• **WHAT YOU SHOULD DO**
Scan the listing below. Report each line that includes "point".

• **COLLECTED DATA**
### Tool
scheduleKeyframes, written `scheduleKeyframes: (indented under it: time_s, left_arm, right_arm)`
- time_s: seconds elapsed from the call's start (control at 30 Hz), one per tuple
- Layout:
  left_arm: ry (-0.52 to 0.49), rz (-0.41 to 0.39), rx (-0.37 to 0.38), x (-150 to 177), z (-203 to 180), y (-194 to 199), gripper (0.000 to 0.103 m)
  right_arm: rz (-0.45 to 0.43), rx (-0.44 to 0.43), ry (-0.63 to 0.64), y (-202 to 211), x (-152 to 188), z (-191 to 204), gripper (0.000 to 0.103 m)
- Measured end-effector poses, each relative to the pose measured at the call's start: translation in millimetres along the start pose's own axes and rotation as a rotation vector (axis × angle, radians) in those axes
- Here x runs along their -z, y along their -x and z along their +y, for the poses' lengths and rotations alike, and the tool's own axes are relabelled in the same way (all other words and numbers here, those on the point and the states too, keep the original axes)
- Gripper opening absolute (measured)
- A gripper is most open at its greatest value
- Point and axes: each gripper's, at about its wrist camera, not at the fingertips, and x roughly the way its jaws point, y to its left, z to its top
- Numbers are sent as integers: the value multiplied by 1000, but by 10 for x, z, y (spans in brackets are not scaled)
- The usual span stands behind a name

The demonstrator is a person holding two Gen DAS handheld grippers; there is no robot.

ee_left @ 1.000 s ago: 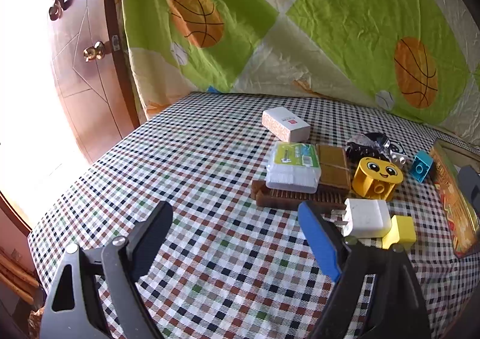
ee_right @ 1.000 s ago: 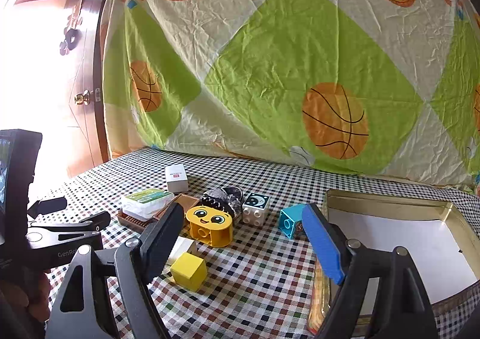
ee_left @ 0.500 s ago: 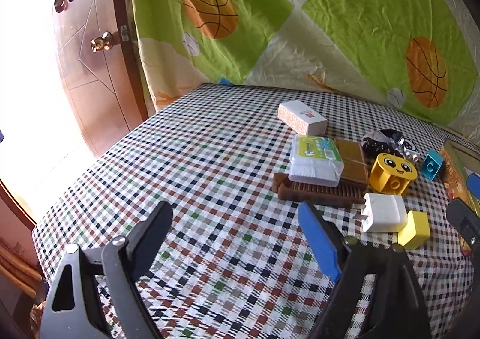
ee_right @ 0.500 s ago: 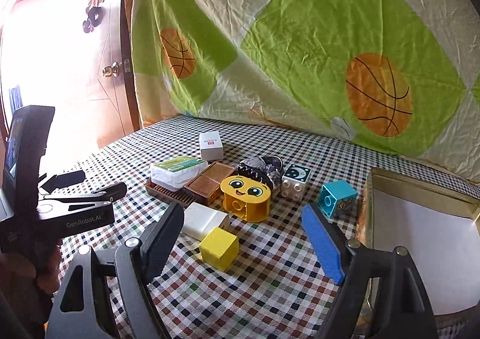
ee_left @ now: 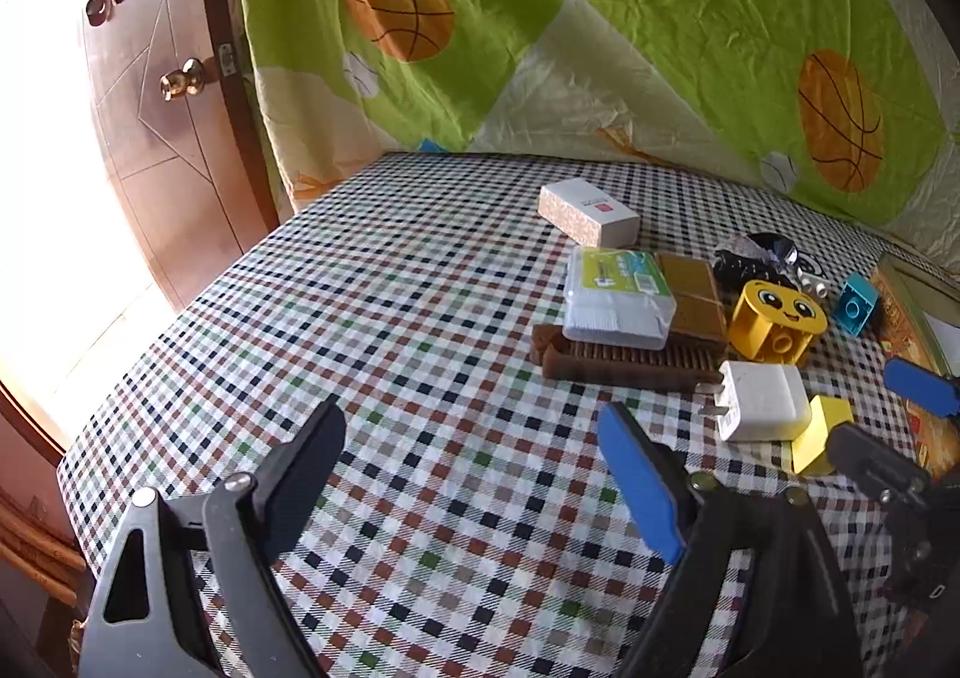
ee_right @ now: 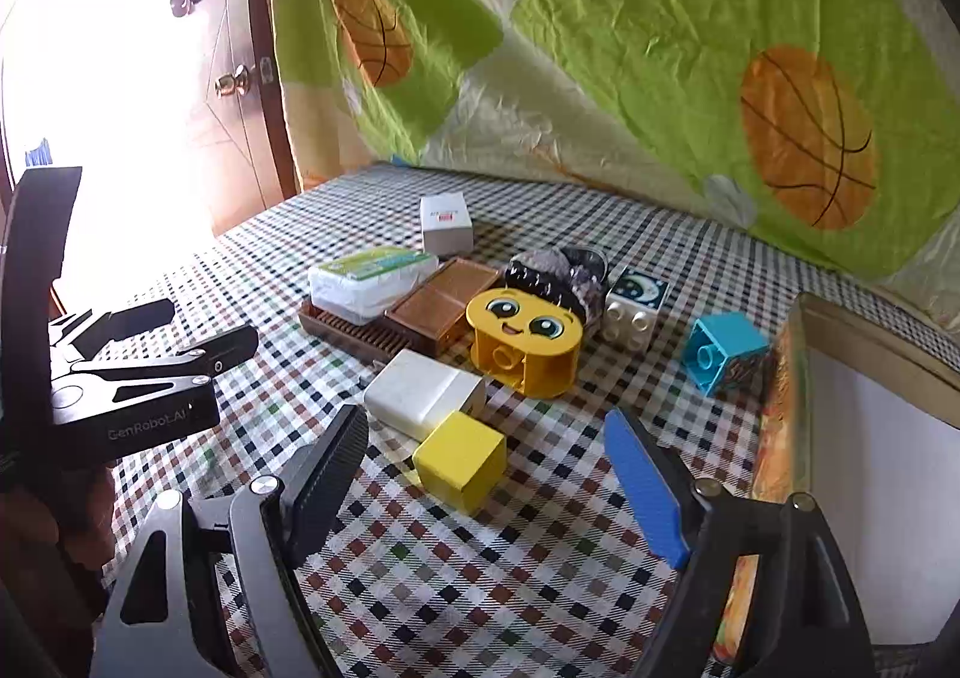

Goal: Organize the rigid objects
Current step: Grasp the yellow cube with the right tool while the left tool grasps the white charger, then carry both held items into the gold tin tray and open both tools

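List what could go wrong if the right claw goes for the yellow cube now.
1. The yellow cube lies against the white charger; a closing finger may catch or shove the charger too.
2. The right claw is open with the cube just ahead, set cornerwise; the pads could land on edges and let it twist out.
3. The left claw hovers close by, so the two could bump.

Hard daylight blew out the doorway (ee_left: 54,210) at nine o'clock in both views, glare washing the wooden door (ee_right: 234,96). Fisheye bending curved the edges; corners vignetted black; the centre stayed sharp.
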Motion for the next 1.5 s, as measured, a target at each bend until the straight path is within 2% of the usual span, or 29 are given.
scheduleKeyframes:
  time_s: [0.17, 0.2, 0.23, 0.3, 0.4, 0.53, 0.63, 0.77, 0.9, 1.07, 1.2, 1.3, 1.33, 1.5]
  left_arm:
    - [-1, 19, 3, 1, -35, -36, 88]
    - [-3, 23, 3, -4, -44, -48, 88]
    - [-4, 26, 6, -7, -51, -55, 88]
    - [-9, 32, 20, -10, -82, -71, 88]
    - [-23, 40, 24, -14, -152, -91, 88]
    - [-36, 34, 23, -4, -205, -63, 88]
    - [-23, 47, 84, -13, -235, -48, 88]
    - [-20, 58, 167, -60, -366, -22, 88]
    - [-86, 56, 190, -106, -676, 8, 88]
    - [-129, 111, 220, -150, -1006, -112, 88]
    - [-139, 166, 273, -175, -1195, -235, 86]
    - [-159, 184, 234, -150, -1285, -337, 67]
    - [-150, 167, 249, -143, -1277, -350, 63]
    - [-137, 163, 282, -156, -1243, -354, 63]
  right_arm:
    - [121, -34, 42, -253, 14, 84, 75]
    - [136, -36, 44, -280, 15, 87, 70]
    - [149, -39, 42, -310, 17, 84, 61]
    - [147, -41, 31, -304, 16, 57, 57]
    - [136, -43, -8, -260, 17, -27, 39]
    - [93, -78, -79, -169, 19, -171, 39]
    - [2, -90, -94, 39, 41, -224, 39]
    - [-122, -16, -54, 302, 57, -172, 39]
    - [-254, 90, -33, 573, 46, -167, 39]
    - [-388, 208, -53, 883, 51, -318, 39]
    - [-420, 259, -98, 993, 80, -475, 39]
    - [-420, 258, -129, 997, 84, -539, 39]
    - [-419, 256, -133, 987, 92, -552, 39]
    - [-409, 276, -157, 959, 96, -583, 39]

• **PROBLEM SOLUTION**
- Here x runs along their -z, y along their -x and z along their +y, for the poses' lengths and rotations alike, and the tool's own axes are relabelled in the same way (all other words and numbers here, those on the point and the states too, keep the original axes)
- Point and axes: each gripper's, at about its wrist camera, not at the fingertips, and x roughly the way its jaws point, y to its left, z to its top

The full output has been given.